The results of this study are critical in understanding the ecology and metabolism of shale-inhabiting bacterial communities. Furthermore, it is extremely important to notice the impact of bacterial metabolism on the geochemistry of shale rocks and other protoporphyrin-containing deposits and reservoir. The described processes also show the continuous transformation of sedimentary rock by microorganisms and also shed new light on the use of porphyrins as biomarkers.

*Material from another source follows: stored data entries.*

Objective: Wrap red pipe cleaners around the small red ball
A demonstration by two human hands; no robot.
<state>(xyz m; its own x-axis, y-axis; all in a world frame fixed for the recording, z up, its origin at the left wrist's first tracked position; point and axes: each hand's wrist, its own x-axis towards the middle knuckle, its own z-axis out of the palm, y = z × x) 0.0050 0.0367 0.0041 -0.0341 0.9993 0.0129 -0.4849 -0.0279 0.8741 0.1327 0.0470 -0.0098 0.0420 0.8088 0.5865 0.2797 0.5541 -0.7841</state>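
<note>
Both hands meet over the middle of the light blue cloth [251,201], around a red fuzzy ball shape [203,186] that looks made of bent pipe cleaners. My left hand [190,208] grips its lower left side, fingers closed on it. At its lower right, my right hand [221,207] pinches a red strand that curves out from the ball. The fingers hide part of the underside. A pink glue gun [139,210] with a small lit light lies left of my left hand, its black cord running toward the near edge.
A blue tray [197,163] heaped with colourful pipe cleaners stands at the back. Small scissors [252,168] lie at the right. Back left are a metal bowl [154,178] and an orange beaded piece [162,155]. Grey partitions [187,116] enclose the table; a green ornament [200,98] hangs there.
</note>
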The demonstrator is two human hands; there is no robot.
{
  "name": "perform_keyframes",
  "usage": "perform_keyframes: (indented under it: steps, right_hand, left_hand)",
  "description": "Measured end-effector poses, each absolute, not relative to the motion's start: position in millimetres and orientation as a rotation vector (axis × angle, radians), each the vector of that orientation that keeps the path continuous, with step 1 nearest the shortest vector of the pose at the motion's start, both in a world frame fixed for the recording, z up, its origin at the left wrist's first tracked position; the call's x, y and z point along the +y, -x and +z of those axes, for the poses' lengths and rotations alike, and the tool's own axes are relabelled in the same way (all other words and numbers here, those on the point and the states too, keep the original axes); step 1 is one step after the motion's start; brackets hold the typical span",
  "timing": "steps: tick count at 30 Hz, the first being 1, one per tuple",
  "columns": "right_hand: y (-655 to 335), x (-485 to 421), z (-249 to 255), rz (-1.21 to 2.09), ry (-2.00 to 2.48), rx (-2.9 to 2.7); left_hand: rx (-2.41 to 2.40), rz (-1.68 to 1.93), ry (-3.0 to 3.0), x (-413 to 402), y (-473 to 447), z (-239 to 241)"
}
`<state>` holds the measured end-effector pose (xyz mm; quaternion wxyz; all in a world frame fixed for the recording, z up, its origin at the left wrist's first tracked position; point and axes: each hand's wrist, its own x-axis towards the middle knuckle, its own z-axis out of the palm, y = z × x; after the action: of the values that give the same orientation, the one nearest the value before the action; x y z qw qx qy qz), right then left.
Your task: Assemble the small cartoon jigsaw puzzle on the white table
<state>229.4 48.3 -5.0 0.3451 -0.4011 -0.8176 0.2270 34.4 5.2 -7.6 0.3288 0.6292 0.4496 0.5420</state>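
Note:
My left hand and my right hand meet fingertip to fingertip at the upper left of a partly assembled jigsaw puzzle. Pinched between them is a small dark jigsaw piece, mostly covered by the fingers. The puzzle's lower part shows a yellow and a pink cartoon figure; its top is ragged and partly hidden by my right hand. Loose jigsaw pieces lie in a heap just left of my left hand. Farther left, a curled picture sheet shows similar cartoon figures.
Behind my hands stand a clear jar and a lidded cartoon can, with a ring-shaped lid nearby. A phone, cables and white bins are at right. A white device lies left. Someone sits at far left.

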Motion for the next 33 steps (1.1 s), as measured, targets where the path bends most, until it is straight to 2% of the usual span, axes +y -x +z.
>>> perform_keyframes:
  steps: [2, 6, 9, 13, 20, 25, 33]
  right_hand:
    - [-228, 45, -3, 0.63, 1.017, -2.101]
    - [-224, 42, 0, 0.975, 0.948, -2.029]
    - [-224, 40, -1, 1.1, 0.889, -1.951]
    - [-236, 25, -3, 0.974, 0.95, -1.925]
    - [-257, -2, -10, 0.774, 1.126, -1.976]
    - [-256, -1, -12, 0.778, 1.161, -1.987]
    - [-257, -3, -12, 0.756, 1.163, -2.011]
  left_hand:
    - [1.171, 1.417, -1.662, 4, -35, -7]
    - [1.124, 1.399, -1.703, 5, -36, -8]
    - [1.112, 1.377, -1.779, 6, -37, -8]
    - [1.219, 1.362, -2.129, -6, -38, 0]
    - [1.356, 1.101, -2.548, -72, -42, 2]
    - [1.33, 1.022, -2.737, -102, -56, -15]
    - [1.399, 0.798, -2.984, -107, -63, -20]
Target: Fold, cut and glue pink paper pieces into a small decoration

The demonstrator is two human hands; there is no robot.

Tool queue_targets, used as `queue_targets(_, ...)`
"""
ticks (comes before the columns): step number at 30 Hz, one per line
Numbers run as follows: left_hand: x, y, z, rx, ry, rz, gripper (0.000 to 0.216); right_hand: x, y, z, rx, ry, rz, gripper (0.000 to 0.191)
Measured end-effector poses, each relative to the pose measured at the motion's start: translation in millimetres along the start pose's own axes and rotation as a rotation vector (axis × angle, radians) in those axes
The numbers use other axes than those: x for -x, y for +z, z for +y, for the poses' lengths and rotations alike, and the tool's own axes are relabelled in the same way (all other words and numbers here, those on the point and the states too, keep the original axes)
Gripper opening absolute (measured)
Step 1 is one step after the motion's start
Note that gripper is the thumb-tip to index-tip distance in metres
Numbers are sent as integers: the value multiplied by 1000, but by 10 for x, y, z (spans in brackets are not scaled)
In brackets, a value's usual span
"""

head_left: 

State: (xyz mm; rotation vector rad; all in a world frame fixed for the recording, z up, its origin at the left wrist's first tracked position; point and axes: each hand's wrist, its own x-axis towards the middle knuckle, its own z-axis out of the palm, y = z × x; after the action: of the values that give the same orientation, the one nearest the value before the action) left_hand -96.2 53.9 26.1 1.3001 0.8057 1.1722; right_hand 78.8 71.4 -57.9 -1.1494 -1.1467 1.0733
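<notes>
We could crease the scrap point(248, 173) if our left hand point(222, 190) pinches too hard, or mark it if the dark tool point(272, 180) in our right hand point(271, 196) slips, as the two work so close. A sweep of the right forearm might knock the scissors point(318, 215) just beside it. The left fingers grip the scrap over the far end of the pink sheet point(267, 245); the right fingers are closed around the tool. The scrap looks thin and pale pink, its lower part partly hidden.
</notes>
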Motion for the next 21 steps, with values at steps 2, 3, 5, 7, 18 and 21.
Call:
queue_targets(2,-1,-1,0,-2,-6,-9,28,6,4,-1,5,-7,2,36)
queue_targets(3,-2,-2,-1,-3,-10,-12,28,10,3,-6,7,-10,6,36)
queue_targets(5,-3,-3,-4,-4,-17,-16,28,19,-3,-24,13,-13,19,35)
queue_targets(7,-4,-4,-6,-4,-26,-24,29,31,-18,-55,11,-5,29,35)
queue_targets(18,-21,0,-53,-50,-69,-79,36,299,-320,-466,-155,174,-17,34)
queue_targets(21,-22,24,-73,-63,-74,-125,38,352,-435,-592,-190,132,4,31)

The presented results also indicate an extremely interesting issue, namely the cycle of the tetrapyrrole ring in the environment. Our results show the potential release of the tetrapyrrole ring from fossil organic matter into the biosphere, something completely opposite to what happened during the formation of the sedimentary shale rock. This cycle of tetrapyrrole ring also means mobilization of ancient carbon, associated for millions of years in fossil sedimentary rock, to bacterial biomass and next to global cycle of carbon on the Earth. It is worth remembering that the incorporation of fossil carbon in the circulation may have a crucial impact on global climate [
48,
49]. In addition, metal transformations must also be taken into account, including both cobalt, which is detached from the organic compound, and iron, which is incorporated into the organic compound [
50]. Thus, the described processes are part of the cycle of elements and show the role of the biosphere in these transformations, and at the same time show the potential influence of the lithosphere on the metabolism of the biosphere.